While it may be true that online classes are not the right fit for all students, we also believe that we need to consider the conditions of learning in online courses and develop tools that might help us help students to be more successful.
Two years ago, Valencia was invited to explore how predictive analytics might be used to improve student learning and the student experience with Civitas Learning, an emerging cloud-based predictive analytics company. Civitas Learning develops tools intended to deliver personalized, real-time recommendations directly to students, faculty, advisors and administrators that inform decisions relatedtostudent learning and the possibilities of success.
Predictive analytics is commonly used by companies like Amazon to make recommendations based on large data sets associated with customer behavior online. In the context of online learning, predictive analytics might create the possibilities of an early warning system to identify struggling students, using student data readily available in our student Information System (Banner) and our Learning Management System (Blackboard).
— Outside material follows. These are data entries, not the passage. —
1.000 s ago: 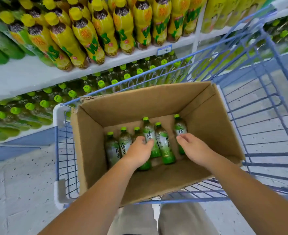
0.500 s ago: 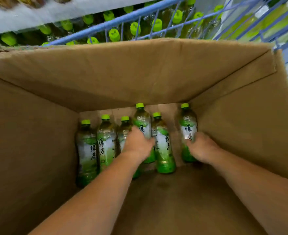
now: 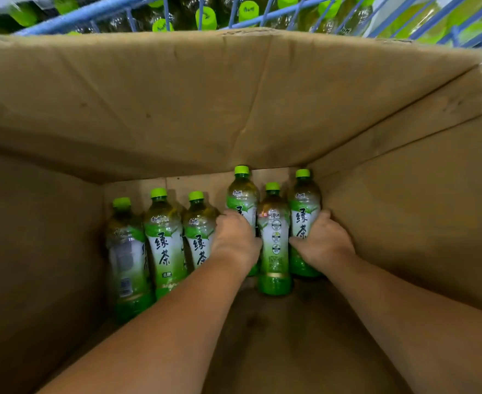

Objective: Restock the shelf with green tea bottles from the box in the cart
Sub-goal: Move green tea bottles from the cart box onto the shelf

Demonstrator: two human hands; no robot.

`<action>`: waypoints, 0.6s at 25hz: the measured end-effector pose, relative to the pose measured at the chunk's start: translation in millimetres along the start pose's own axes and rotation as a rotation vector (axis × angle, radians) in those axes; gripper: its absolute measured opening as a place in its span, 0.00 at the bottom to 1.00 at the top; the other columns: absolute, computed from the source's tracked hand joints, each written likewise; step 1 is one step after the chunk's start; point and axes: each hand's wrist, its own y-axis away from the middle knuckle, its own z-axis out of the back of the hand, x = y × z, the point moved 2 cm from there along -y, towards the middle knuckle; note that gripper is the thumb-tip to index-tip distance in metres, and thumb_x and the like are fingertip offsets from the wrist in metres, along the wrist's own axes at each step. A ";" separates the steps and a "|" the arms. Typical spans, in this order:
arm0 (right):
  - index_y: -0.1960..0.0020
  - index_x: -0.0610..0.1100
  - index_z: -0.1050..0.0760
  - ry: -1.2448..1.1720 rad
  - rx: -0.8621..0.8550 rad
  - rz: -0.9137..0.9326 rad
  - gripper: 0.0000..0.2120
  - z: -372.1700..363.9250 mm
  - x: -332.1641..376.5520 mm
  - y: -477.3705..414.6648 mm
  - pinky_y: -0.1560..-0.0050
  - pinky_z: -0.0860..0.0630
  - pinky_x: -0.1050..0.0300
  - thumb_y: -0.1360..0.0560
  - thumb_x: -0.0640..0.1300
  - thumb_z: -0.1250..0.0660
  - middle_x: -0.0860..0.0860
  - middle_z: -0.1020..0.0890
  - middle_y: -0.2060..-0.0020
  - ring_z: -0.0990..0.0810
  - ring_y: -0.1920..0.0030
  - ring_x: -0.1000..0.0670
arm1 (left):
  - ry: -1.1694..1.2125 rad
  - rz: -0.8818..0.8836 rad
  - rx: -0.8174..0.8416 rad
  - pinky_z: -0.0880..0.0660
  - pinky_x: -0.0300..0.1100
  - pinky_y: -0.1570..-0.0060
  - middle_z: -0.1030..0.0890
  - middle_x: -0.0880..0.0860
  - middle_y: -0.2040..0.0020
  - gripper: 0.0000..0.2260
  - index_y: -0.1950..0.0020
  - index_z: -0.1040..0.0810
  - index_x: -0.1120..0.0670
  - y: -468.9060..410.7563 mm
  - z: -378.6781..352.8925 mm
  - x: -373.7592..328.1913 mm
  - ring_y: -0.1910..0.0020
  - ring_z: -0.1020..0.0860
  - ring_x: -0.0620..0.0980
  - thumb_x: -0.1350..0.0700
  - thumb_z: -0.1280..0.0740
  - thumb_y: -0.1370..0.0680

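Inside the brown cardboard box (image 3: pixel 234 109), the left hand (image 3: pixel 235 240) grasps one green-capped plastic tea bottle (image 3: pixel 242 194) and the right hand (image 3: pixel 323 243) grasps a second bottle (image 3: pixel 305 203), permitting paired removal.

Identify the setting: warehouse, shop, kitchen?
Most likely a shop aisle mid-restock. A cardboard box of green tea bottles sits in a blue wire cart, and rows of green-capped bottles line up beyond it. The left hand and right hand each grip one.
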 end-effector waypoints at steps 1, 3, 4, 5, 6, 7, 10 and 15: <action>0.38 0.40 0.37 -0.038 0.012 -0.010 0.30 -2.8 0.7 -2.0 0.45 0.26 0.52 0.29 0.51 0.24 0.40 0.21 0.40 0.22 0.39 0.39 | 0.001 0.002 -0.023 0.25 0.47 0.40 0.28 0.61 0.34 0.33 0.30 0.38 0.65 0.1 -2.1 0.2 0.36 0.24 0.58 0.51 0.25 0.25; 0.43 0.42 0.39 -0.158 0.001 -0.034 0.29 -7.7 2.7 -4.6 0.47 0.26 0.54 0.32 0.47 0.22 0.40 0.22 0.42 0.21 0.41 0.39 | 0.068 0.003 -0.052 0.26 0.47 0.40 0.29 0.60 0.35 0.34 0.32 0.40 0.62 0.5 -5.8 2.4 0.35 0.25 0.59 0.51 0.24 0.27; 0.45 0.43 0.40 -0.203 -0.016 -0.050 0.30 -9.0 3.1 -4.9 0.50 0.27 0.55 0.33 0.46 0.22 0.40 0.21 0.43 0.21 0.42 0.39 | 0.095 -0.001 -0.066 0.26 0.48 0.41 0.28 0.60 0.36 0.34 0.33 0.39 0.61 0.3 -6.8 4.2 0.36 0.25 0.60 0.51 0.23 0.28; 0.46 0.44 0.41 -0.228 -0.032 -0.066 0.30 -10.0 3.2 -4.9 0.52 0.28 0.56 0.34 0.45 0.21 0.41 0.21 0.44 0.21 0.43 0.39 | 0.118 0.000 -0.070 0.25 0.48 0.42 0.27 0.60 0.38 0.33 0.34 0.38 0.60 -0.1 -6.7 6.4 0.37 0.24 0.60 0.51 0.22 0.30; 0.46 0.44 0.41 -0.238 -0.038 -0.080 0.31 -10.0 3.3 -4.5 0.53 0.29 0.57 0.35 0.46 0.21 0.41 0.21 0.44 0.20 0.44 0.40 | 0.150 0.010 -0.069 0.23 0.49 0.44 0.25 0.59 0.39 0.34 0.35 0.37 0.60 -1.5 -6.1 8.9 0.39 0.23 0.60 0.50 0.22 0.31; 0.46 0.44 0.40 -0.239 -0.033 -0.099 0.31 -9.2 3.6 -4.0 0.54 0.29 0.58 0.36 0.46 0.20 0.42 0.21 0.44 0.20 0.44 0.40 | 0.190 0.028 -0.060 0.22 0.49 0.47 0.24 0.59 0.40 0.34 0.35 0.35 0.60 -1.5 -3.7 11.0 0.41 0.22 0.60 0.49 0.21 0.32; 0.42 0.41 0.32 -0.389 0.036 -0.193 0.31 -5.1 4.1 -2.3 0.54 0.26 0.57 0.38 0.45 0.20 0.44 0.20 0.47 0.19 0.48 0.42 | 0.299 0.060 -0.004 0.25 0.45 0.62 0.19 0.57 0.49 0.27 0.43 0.25 0.60 4.1 7.5 14.4 0.51 0.19 0.56 0.48 0.21 0.34; 0.54 0.41 0.20 -0.596 0.150 -0.182 0.13 8.0 8.4 20.9 0.64 0.23 0.58 0.38 0.38 0.24 0.44 0.16 0.59 0.17 0.61 0.45 | 0.465 0.036 0.064 0.18 0.44 0.57 0.16 0.52 0.59 0.14 0.54 0.18 0.55 25.4 26.1 23.9 0.59 0.17 0.51 0.54 0.21 0.36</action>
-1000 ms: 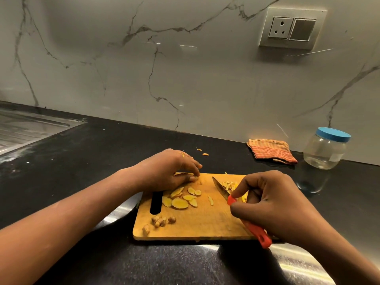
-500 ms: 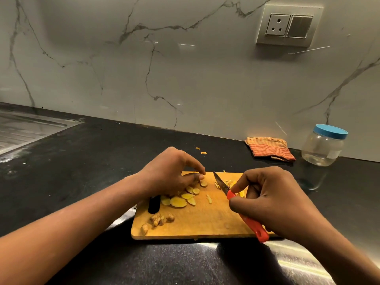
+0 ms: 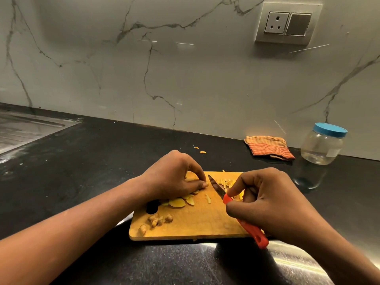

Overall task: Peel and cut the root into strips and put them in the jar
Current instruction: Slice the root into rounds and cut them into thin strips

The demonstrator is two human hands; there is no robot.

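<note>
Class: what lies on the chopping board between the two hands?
In the head view, the knife blade and one loose strip lie between them.

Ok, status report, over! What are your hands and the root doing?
Left hand pins root slice on board. Right hand grips knife, blade beside left fingertips. Jar far right, lid on.
</note>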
After two years of discussion and analysis, Civitas data scientists are helping us explore student data in ways that we are unable to do using traditional analytic models. Predictive analytic models have been able to identify patterns in student behavior and engagement that are predictive of success or failure in an online course and create the opportunity for faculty to develop ways to intervene while there is still time for a student to be successful.
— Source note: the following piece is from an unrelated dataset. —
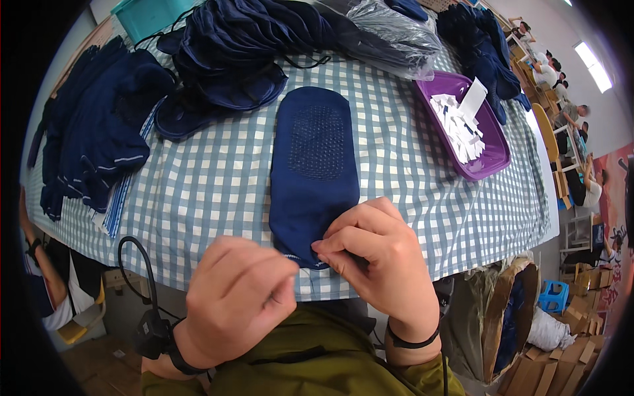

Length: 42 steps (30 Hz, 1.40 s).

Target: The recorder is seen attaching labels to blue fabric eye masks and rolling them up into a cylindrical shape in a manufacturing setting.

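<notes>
While a blue-green and white checked cloth covers the tabletop (198, 178), a flat navy sock (314, 175) lies lengthwise at its middle, dotted sole up and opening toward the person. The right hand (366, 254) pinches the sock's near edge between thumb and fingertips. The left hand (243, 297) is curled just beside that edge, at its left; whether its fingers grip anything, I cannot tell.

To the left, a navy pile (99, 125) with thin white lines spreads near the tabletop's edge. A gathered navy bundle (254, 33) stretches across the far side, near a teal bin (148, 20) and a clear plastic bag (396, 43). At the right, a purple tray (487, 165) holds white slips (456, 132), with another navy heap (479, 46) beyond it.

Past the right edge, the room runs back under a bright strip light (593, 66), with several seated people (547, 72) at other tables. A blue stool (553, 297), a white sack (549, 331) and cardboard (558, 369) stand or lie on the floor; a reddish panel (613, 191) covers part of the wall.
</notes>
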Each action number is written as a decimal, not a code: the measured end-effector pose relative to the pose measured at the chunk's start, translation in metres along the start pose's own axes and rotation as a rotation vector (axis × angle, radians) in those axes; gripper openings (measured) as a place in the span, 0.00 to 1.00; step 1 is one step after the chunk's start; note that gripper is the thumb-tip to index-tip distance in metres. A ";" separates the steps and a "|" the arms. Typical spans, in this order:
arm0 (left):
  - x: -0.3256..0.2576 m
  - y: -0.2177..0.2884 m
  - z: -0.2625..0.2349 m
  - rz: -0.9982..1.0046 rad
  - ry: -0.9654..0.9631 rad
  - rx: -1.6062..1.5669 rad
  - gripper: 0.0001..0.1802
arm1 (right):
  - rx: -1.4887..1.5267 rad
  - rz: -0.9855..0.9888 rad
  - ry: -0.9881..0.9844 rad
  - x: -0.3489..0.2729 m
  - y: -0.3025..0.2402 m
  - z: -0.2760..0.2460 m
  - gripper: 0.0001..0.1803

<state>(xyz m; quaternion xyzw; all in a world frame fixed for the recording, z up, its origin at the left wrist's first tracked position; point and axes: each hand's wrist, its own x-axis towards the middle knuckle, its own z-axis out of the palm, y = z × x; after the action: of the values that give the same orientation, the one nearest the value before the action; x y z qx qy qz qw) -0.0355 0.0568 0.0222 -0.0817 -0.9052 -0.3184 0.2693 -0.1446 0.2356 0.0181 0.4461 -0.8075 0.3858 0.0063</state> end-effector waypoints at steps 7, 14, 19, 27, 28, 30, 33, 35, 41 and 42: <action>0.009 -0.009 0.000 0.097 -0.173 0.006 0.12 | 0.113 0.114 0.132 -0.004 -0.001 -0.003 0.08; 0.025 -0.001 -0.005 0.224 -0.469 0.318 0.14 | 0.054 -0.056 0.025 -0.011 -0.002 -0.009 0.15; 0.025 -0.008 -0.029 0.160 -0.541 0.083 0.14 | 0.006 -0.145 0.019 -0.024 -0.018 -0.003 0.19; 0.012 -0.017 -0.025 -0.257 -0.399 -0.151 0.11 | -0.006 -0.031 0.081 -0.030 -0.021 0.018 0.16; 0.012 -0.015 -0.023 -0.336 -0.370 -0.184 0.10 | -0.011 0.009 0.089 -0.030 -0.022 0.019 0.15; 0.012 -0.014 -0.020 -0.473 -0.275 -0.197 0.09 | -0.007 0.090 0.100 -0.028 -0.024 0.021 0.15; 0.010 -0.019 -0.019 -0.461 -0.267 -0.206 0.07 | 0.038 0.178 0.177 -0.024 -0.027 0.028 0.12; 0.007 -0.023 -0.019 -0.383 -0.258 -0.153 0.07 | -0.012 0.230 0.185 -0.023 -0.030 0.029 0.11; -0.004 -0.015 -0.012 0.077 0.017 0.052 0.11 | -0.043 0.179 0.108 -0.014 -0.027 0.022 0.10; -0.005 -0.014 -0.011 0.205 0.050 0.059 0.13 | -0.048 0.175 0.095 -0.013 -0.027 0.021 0.10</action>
<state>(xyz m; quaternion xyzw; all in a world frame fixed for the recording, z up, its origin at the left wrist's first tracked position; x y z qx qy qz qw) -0.0314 0.0393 0.0195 -0.1581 -0.8939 -0.2645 0.3255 -0.1104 0.2235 0.0158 0.3550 -0.8512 0.3860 0.0216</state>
This summer, a group of 10 Valencia professors (all are tenured and have completed our Digital Professor Certification) agreed to participate in the predictive analytics track during Destination 2014: Innovations and Change. Faculty participants in this track agreed to the following:
- Emerge as campus-based subject matter experts in predictive analytics and how it is currently being used in learning environments.
- Directly engage data scientists and designers from Civitas Learning in order to better understand the predictive analytic tools they provide.
- Identify the potential uses of Civitas’ analytic tools to the online learning environment.
- Directly engage data on their students (enrolled in summer 2014) and work with their Destination peers to determine how best to “use” the data to improve student learning/success.
- Study and/ test the impact of student engagement strategies in online courses using predictive analytic tools to measure changes in student performance over time.
- Present their shared experience with the predictive analytic tools developed by Civitas Learning and make recommendations concerning future faculty use and development needs.
- Serve as campus-based resources in support of the scaled implementation of the Civitas predictive analytic tools in the future (if they are found to be helpful to faculty and students).
Work on this project has continued beyond Destination and will conclude at the end of the summer term. Updates on this project and possible next steps for predictive analytics at Valencia will be announced early in the fall term.